Mesaba follows partner into bankruptcy court
Mesaba Airlines became the latest casualty of Northwest Airlines’ financial meltdown last month, when it followed its sole mainline code-share partner into

Mesaba Airlines became the latest casualty of Northwest Airlines’ financial meltdown last month, when it followed its sole mainline code-share partner into Chapter 11 bankruptcy. The move followed weeks of speculation about the effects of Northwest’s failure to pay its Airlink partners millions of dollars in flying fees and subsequent plans to remove as much as half of the seating capacity from Mesaba’s fleet.

The apparent knockout blow came a week before Mesaba’s October 13 filing, when Northwest said it would halt deliveries of 13 Bombardier CRJs scheduled for delivery to Mesaba into next year and ground 10 of the Minneapolis-based regional’s Saab 340 turboprops on January 4. Those announcements followed Northwest’s 90-day notice to Mesaba, effective December 20, that it intended to terminate the leases on all 35 of the regional’s Avro RJs, nine of which stopped flying on October 31.

“We need to restructure this organization quickly to match the revenues that we will have as a result of the reduction in flying,” said Mesaba president and COO John Spanjers. “We are looking at every aspect of our organization. We are looking at every aspect of our fixed costs and our overhead costs, our suppliers, our non-labor and our labor costs, and we will take the necessary steps.”

Mesaba hopes Northwest can save it considerably more pain by renegotiating the leases on the remaining 26 Avros. As things stand today Mesaba has already lost 25 percent of its seating capacity. If all the Avros go, Mesaba’s capacity will fall to about half of its present level. “Clearly we’ll be looking for more information from Northwest and adjust accordingly,” said Spanjers.

As for the 13 CRJs now “in limbo” as he put it, Spanjers said Northwest Airlines has not communicated in detail its intentions. However, the Mesaba president insisted the airline would proceed with plans to fly the two Bombardier regional jets it has already taken.

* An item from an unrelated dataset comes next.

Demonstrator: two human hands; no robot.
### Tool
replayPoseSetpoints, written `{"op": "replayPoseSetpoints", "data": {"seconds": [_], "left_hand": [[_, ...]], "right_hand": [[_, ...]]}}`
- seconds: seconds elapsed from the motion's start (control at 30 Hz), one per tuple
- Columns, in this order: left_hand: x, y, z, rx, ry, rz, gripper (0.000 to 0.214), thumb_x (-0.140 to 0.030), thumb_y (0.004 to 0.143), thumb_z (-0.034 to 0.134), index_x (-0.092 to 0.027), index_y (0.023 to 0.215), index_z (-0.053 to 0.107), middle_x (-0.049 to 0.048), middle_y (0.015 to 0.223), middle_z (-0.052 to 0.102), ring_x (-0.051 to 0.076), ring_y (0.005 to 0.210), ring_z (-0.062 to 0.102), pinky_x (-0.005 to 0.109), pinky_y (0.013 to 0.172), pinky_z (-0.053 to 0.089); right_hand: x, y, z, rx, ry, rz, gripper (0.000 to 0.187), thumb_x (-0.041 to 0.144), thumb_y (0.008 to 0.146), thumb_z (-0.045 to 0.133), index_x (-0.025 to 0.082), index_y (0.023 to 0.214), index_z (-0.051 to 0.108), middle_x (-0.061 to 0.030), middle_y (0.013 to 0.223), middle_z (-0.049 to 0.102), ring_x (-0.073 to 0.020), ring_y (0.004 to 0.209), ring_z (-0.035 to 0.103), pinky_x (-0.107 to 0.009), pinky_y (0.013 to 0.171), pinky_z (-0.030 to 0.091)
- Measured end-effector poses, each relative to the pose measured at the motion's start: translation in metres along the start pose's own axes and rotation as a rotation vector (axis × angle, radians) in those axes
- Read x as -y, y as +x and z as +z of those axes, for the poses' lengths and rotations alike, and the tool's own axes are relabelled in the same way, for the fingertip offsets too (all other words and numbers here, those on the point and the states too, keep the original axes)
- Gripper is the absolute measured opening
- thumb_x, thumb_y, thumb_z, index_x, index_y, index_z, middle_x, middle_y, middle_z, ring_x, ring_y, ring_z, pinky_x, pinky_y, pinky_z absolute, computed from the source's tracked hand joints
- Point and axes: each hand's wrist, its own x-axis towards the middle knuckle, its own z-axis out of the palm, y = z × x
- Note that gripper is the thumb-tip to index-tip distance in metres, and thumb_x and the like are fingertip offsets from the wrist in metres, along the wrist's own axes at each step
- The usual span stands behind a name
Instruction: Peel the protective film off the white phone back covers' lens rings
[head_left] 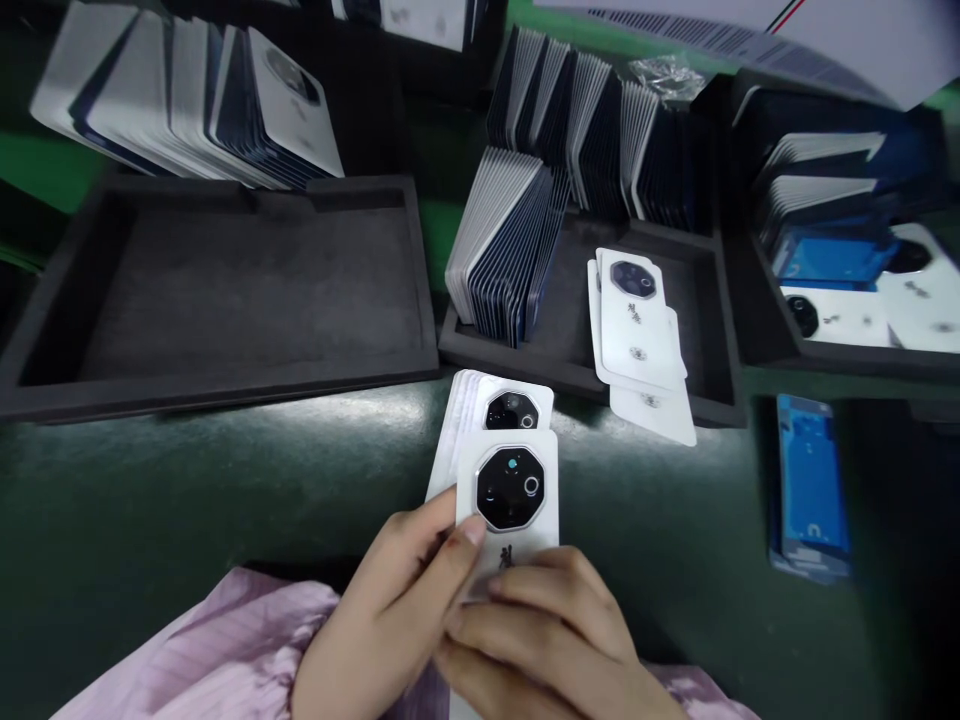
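My left hand (390, 610) and my right hand (547, 630) are both closed around the near end of a stack of white phone back covers (465, 420). The top cover (525, 505) has a black octagonal camera module and sits slid toward me, showing the module of the cover beneath (512, 410). My left thumb presses on the top cover's lower left corner. My right fingers lie over its near end. Pink sleeves cover both wrists.
An empty black foam tray (45, 330) lies at the left, with a fanned row of covers (187, 100) behind it. A middle tray (712, 400) holds upright rows of covers and a few loose white ones (637, 340). Blue-filmed parts (811, 485) lie right.
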Motion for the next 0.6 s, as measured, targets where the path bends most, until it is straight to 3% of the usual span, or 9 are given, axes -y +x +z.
{"op": "replayPoseSetpoints", "data": {"seconds": [0.1,0.2,0.3,0.37,0.43,0.53,0.6], "left_hand": [[-0.003,0.004,-0.001,0.107,-0.008,0.096,0.034,-0.045,0.101,0.055,-0.024,0.092,0.080,-0.0027,0.067,0.061,0.017,0.064,0.052,0.024,0.058,0.045],[-0.007,0.006,0.000,0.118,0.002,0.157,0.031,-0.040,0.099,0.055,-0.024,0.080,0.074,-0.0029,0.066,0.060,0.017,0.065,0.055,0.023,0.062,0.047],[-0.009,0.005,0.002,0.166,-0.011,0.172,0.029,-0.035,0.100,0.052,-0.026,0.083,0.073,-0.0029,0.070,0.062,0.018,0.067,0.056,0.023,0.065,0.048],[-0.007,0.004,0.002,0.170,-0.026,0.141,0.029,-0.038,0.102,0.052,-0.026,0.088,0.075,-0.0025,0.073,0.065,0.018,0.071,0.056,0.024,0.066,0.047],[-0.003,0.003,0.001,0.168,-0.052,0.086,0.032,-0.045,0.103,0.054,-0.026,0.087,0.074,-0.0027,0.071,0.062,0.017,0.069,0.052,0.024,0.063,0.043],[0.001,0.001,-0.002,0.178,-0.141,0.009,0.043,-0.056,0.101,0.057,-0.022,0.080,0.073,-0.0037,0.066,0.051,0.015,0.064,0.040,0.025,0.056,0.034],[0.000,0.000,-0.004,0.201,-0.248,-0.023,0.042,-0.058,0.099,0.061,-0.021,0.085,0.077,-0.0037,0.067,0.051,0.014,0.065,0.039,0.024,0.058,0.033]], "right_hand": [[-0.007,-0.004,-0.008,-0.083,0.013,0.097,0.012,0.026,0.103,0.064,0.022,0.108,0.073,-0.0018,0.109,0.070,-0.0174,0.111,0.060,-0.028,0.102,0.049],[-0.014,-0.009,-0.009,-0.072,-0.075,0.140,0.023,0.028,0.097,0.070,0.021,0.119,0.070,-0.0085,0.130,0.055,-0.0269,0.132,0.045,-0.037,0.111,0.042],[-0.015,-0.009,-0.005,-0.038,-0.018,0.105,0.014,0.016,0.095,0.069,0.023,0.107,0.070,-0.0074,0.135,0.051,-0.0270,0.141,0.037,-0.039,0.117,0.036],[-0.014,-0.009,-0.005,-0.073,0.095,0.096,0.014,0.010,0.094,0.068,0.025,0.095,0.068,-0.0049,0.127,0.054,-0.0247,0.136,0.042,-0.039,0.117,0.037],[-0.015,-0.009,-0.006,-0.277,0.245,0.204,0.014,0.016,0.096,0.068,0.025,0.086,0.067,-0.0031,0.114,0.058,-0.0232,0.121,0.050,-0.039,0.108,0.043],[-0.023,-0.011,-0.010,-0.776,0.490,0.527,0.015,0.021,0.097,0.069,0.025,0.083,0.069,-0.0023,0.102,0.058,-0.0183,0.097,0.054,-0.033,0.083,0.050],[-0.030,-0.012,-0.012,-0.899,0.633,0.687,0.009,0.023,0.097,0.070,0.025,0.090,0.074,-0.0025,0.106,0.059,-0.0153,0.090,0.055,-0.027,0.069,0.048]]}}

“We spent $7 million in start-up costs and provisioning for the CRJ fleet,” he said. “We value the certificate, we value the work we’ve done to bring those airplanes on line, and we intend to fly them.”

Mesaba has already laid off 70 employees as a result of the fleet reductions, and Spanjers estimated the airline would need to furlough another 150 by January 4–the day the 10 Saab 340s leave the fleet. Also, on November 1 it will close its crew domicile and maintenance base in Cincinnati, where the nine grounded Avros went for overnight upkeep.

Meanwhile, Northwest still owes Mesaba some $30 million for service performed before the major airline filed for bankruptcy in mid-September. Fellow Northwest Airlink partner Pinnacle Airlines received $8.7 million of the $35 million due it on September 30.

Although by no means out of harm’s way, Pinnacle so far appears to have escaped the ordeal with the bulk of its Bombardier CRJ fleet intact. On October 31 Northwest removed 15 of the 139 Bombardier jets Pinnacle leases from its parent airline, resulting in a 10- to 11-percent capacity cut and a projected 7-percent reduction in fourth-quarter revenue.

By press time Pinnacle hadn’t announced any forced layoffs, but 70 employees have volunteered for furloughs, and more cuts will result from attrition. So far Northwest hasn’t revealed plans for further fleet cuts at Pinnacle, although it will certainly seek contract concessions.